This week, the Chancellor Philip Hammond met with British businesses from a range of industries to listen to their views ahead of his first Autumn Statement. The roundtable events provided an opportunity for discussions around leaving the European Union.
Following the meetings, the Chancellor issued a statement on 21 September 2016 expressing his intention to negotiate a deal that gives Britain access to the single market. He said:
“My message to businesses is clear: In negotiations to leave the EU, we will work hard to get the best deal for Britain and that includes ensuring that British companies can continue to trade with the single market in goods and services.“
As well as appreciating the importance of Britain’s relationship with Europe, the Chancellor acknowledged that Britain leaving the EU would require the country to reposition itself . He stated that it is “crucial that the government and businesses work together” to help Britain to “forge a new role for [itself] in the world“.

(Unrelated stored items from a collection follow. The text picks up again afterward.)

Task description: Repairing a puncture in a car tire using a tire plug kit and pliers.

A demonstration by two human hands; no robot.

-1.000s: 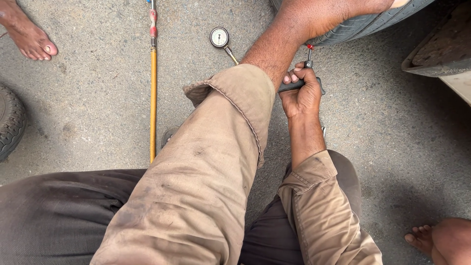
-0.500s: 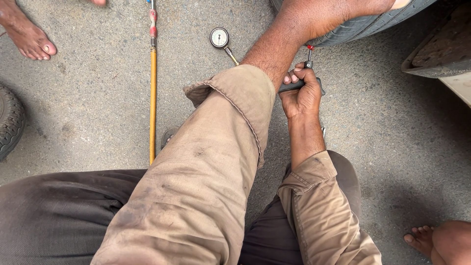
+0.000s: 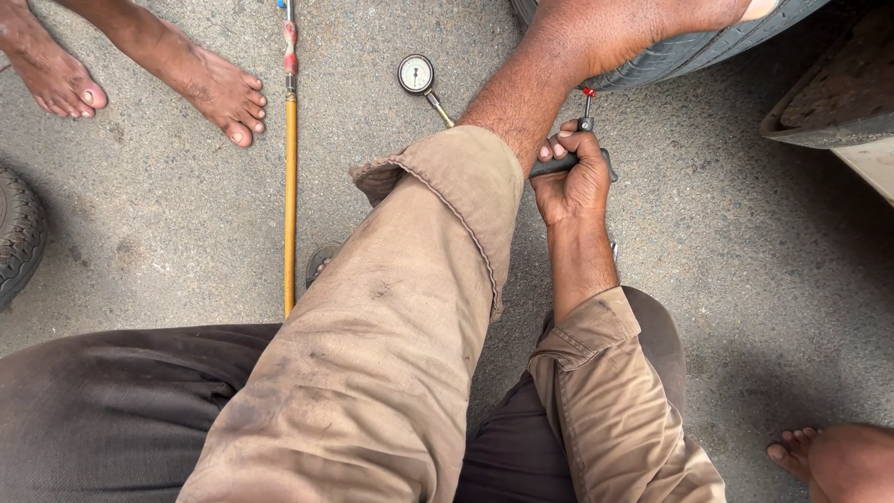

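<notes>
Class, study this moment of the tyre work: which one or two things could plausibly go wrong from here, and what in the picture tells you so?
The right hand grips a dark tool handle close beside the tyre that the left hand presses; a slip might jab fingers. Bare feet stand beside the long yellow rod, so someone could trip on it.

The scene is viewed from a single head-worn camera, aimed steeply down over the wearer's own arms and lap at close range. The concrete ground is taken in, with a tyre cut off at the top edge.
</notes>
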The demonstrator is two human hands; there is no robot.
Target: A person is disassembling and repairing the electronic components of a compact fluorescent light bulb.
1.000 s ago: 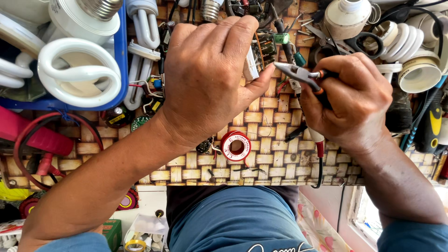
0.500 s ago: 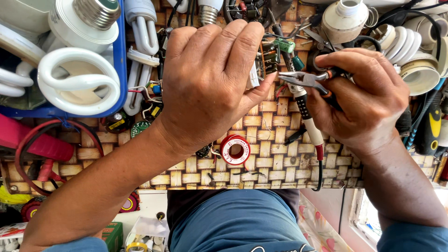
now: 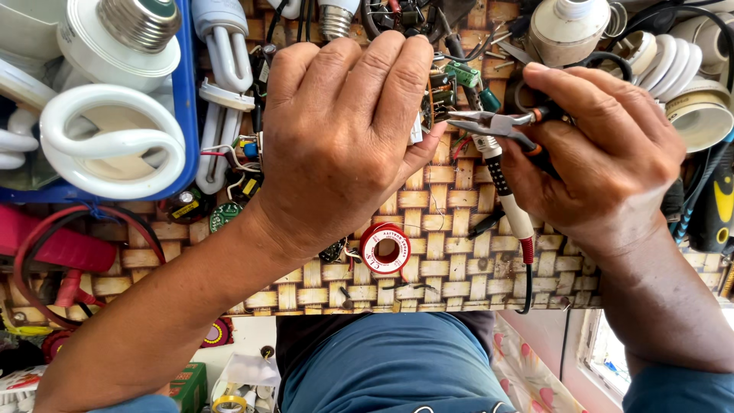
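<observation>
Woven mat is covering the bench, and it is crowded with lamp bulbs, a red solder reel and loose wires. On the person's left side, the left hand is lying palm down with fingers together, closing around a small circuit board which is peeking out past the fingertips. The right hand is gripping pliers, and their long axis is lying almost level, the nose pointing left toward the board. The tips are sitting just beside the board; whether they are touching it, I cannot tell. A soldering iron is hanging under the right hand.
</observation>
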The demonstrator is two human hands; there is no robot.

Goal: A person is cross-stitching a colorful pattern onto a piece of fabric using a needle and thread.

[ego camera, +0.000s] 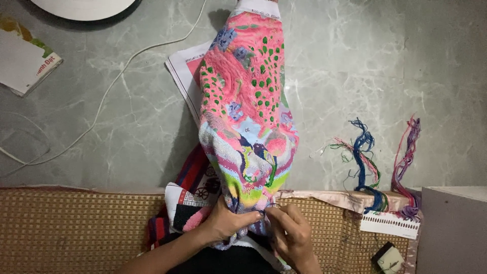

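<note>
Gripping embroidered cloth (246,116) lower edge: left hand (228,223) fingers closed on it; right hand (289,236) pinching beside.

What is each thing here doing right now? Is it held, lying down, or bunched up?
Embroidered cloth: stretched along the floor, near end gathered.
Left hand: gripping the cloth's near end.
Right hand: fingers pinched at the cloth edge.
Thread bundles: loose, tangled, draped over the mat edge.
White cable: lying slack.

Grey marbled floor (355,66) carries a white cable (109,89) at 10 o'clock, a booklet (23,61) at 9, thread skeins (370,162) at 3 — and a woven mat (76,228) along 6, its edge on the floor
</note>
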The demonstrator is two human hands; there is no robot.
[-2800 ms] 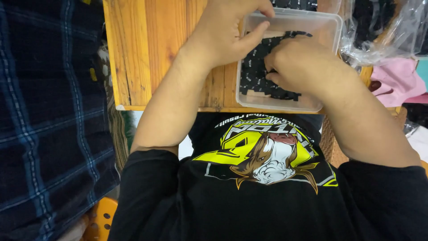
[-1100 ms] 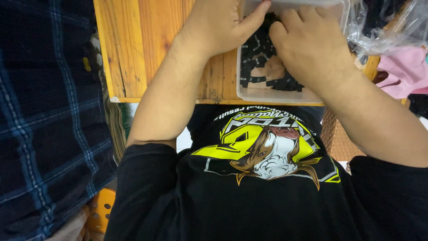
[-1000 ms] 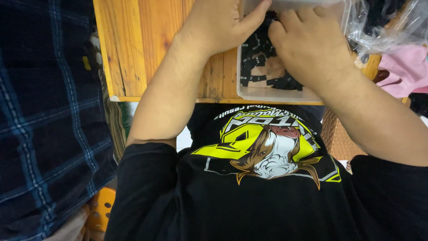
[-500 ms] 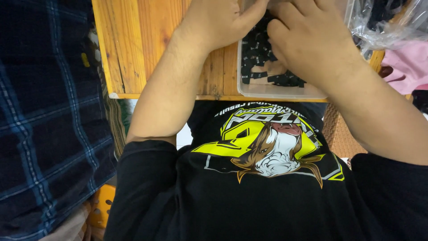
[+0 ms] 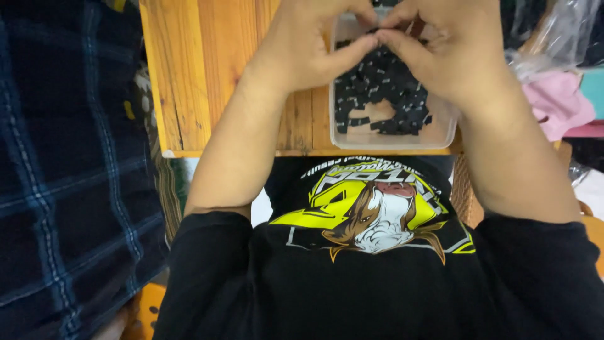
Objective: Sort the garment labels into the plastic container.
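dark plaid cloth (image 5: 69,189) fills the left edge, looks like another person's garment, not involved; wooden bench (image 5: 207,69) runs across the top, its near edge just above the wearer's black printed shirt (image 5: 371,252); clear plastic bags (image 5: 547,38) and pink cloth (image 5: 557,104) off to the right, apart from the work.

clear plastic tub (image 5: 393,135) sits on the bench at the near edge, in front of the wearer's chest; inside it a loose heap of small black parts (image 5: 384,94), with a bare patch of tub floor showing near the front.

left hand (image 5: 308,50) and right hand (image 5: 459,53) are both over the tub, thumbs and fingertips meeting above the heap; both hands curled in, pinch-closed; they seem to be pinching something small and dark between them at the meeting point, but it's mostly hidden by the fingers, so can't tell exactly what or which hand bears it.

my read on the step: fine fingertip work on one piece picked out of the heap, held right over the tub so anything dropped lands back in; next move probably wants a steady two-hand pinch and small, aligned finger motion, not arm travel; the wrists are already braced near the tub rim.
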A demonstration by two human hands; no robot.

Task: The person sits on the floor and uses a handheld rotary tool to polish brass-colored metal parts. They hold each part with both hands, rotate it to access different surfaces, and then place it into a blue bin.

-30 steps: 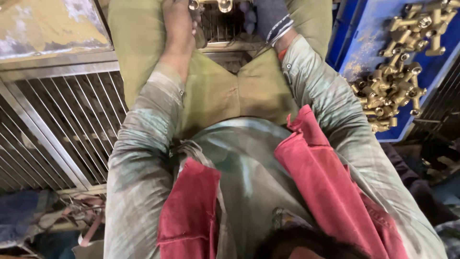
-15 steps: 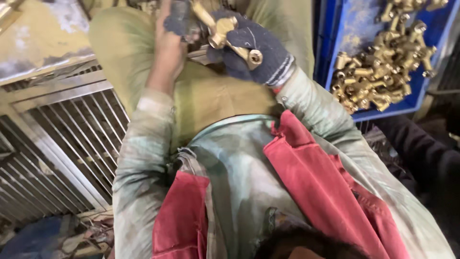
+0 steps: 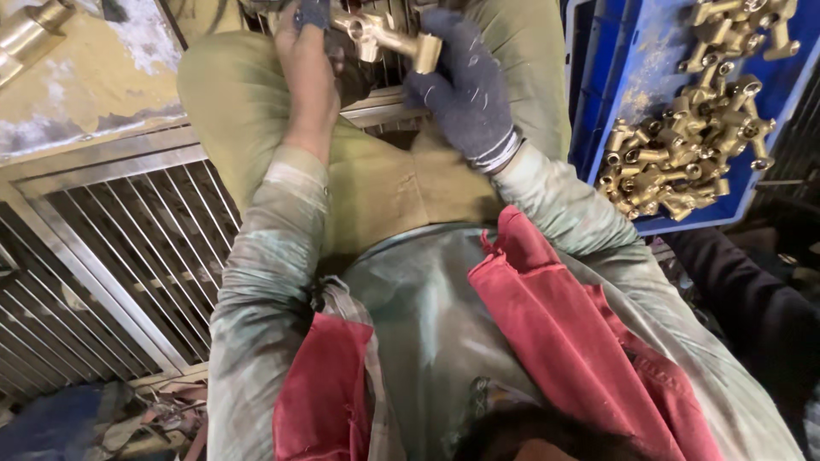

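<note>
between the knees, up at the top of the view: brass fitting [image 3: 389, 38], t-shaped and bright, held in both hands over the olive trousers [image 3: 376, 179]. right hand [image 3: 465, 90] in a dark knit glove, closed around the fitting's right end, fingers wrapped under the open round mouth. left hand [image 3: 307, 68] mostly bare, fingertips in a scrap of dark glove, pinching the fitting's left side near the top edge; exact grip there partly cut off, so hard to tell how tight. off to the right, well apart from the hands: blue plastic crate [image 3: 598, 102] with a heap of similar brass fittings [image 3: 692, 137] piled toward its far corner. to the left, a metal grille [image 3: 128, 248] of thin bars, and a red vest [image 3: 564, 333] over a pale shirt lower down.

looks like the inspecting or turning step on a single piece, taken from or bound for the heap, though which cannot be told. next move likely calls for a steady two-handed hold while rotating the piece, keeping the gloved grip firm so the smooth brass does not slip toward the lap.
</note>
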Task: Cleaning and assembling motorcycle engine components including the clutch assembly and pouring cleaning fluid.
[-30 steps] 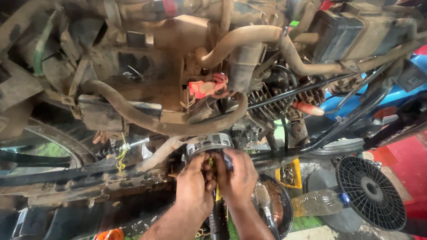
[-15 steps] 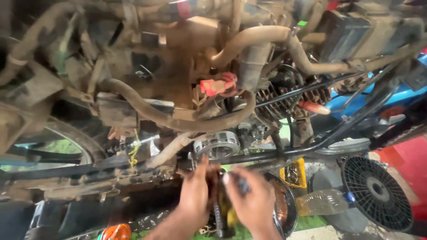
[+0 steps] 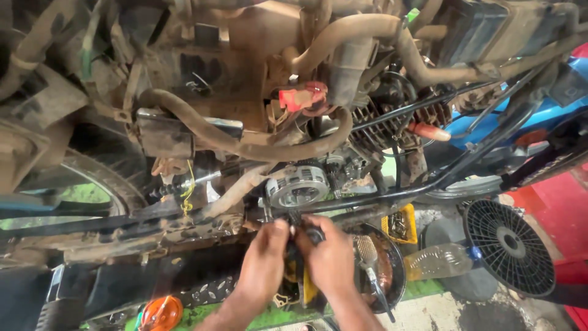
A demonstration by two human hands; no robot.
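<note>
Now both hands have dropped below the round clutch hub (image 3: 298, 187): left hand (image 3: 264, 257) and right hand (image 3: 331, 260) pinch a dark tool (image 3: 304, 236) between them, beneath the frame tube (image 3: 392, 196).

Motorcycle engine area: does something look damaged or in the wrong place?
Yes. The motorcycle frame and hoses are caked with dried mud, and a clear plastic bottle lies on its side on the floor.

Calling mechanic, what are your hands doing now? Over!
Both hands, left hand and right hand, pinch a small dark part. Just below the round clutch. Black frame tube crosses close above.
</note>
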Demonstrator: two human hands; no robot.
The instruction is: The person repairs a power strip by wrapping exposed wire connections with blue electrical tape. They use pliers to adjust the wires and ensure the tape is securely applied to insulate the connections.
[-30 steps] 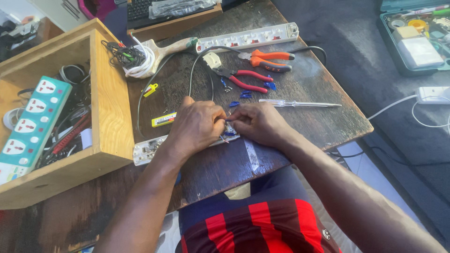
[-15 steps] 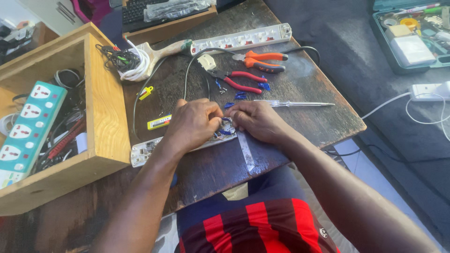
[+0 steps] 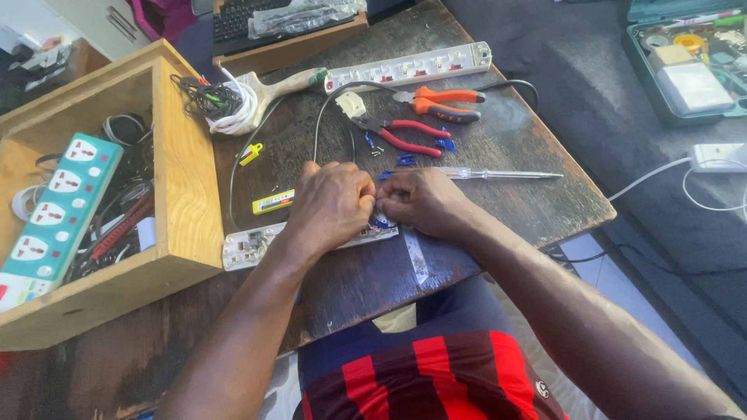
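the opened power strip [image 3: 257,245] lies near the front edge of the dark tabletop [image 3: 506,210], its right end hidden under both hands. far left, a wooden box [image 3: 183,194] holds a teal power strip [image 3: 50,206] among tangled cables. the left hand [image 3: 331,206] is curled into a fist over the strip's wiring, and the right hand [image 3: 424,202] is pinched shut against it; what the fingers grip is too small to tell. behind them lie red pliers [image 3: 405,136], orange pliers [image 3: 443,105], a white power strip [image 3: 408,68] and, to the right, a clear screwdriver [image 3: 498,174].
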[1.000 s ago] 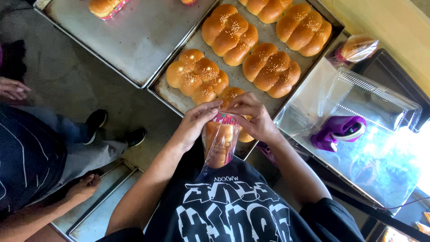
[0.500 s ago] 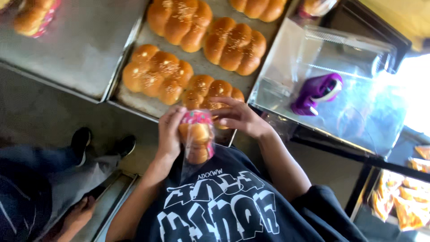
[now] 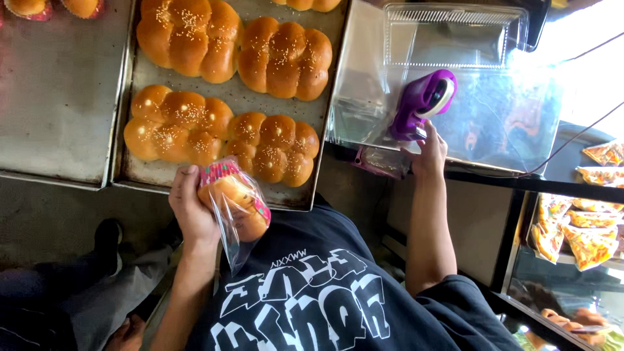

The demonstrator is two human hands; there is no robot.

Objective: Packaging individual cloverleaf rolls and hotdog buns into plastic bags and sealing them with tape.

Those who attended the meetings are from a cross section of Britain’s leading business groups including the Confederation of British Industry, National Federation of Self Employed & Small Businesses Limited and the British Chambers of Commerce, as well as representatives from prominent companies.
In addition to meeting industry specific groups, the Chancellor discussed boosting UK growth and productivity at a productivity roundtable, which was attended by representatives from major global businesses. (For a full list of those who attended the roundtable events, see the Chancellor’s Statement published by HM Treasury yesterday.)
The Chancellor’s statement was clear that Britain remains committed to seeking access to the single market. However, the exact terms of any proposed deal remain unclear. It is uncertain whether Britain will seek a deal that involves full access to the single market like Norway, or partial access like Switzerland, which does not have full access to the single market for its banking sector.
If full access is sought, it is likely that the EU will demand concessions, including the freedom of EU citizens to work and live in the UK. This is the case for Norway, which also pays a contribution to the EU Budget.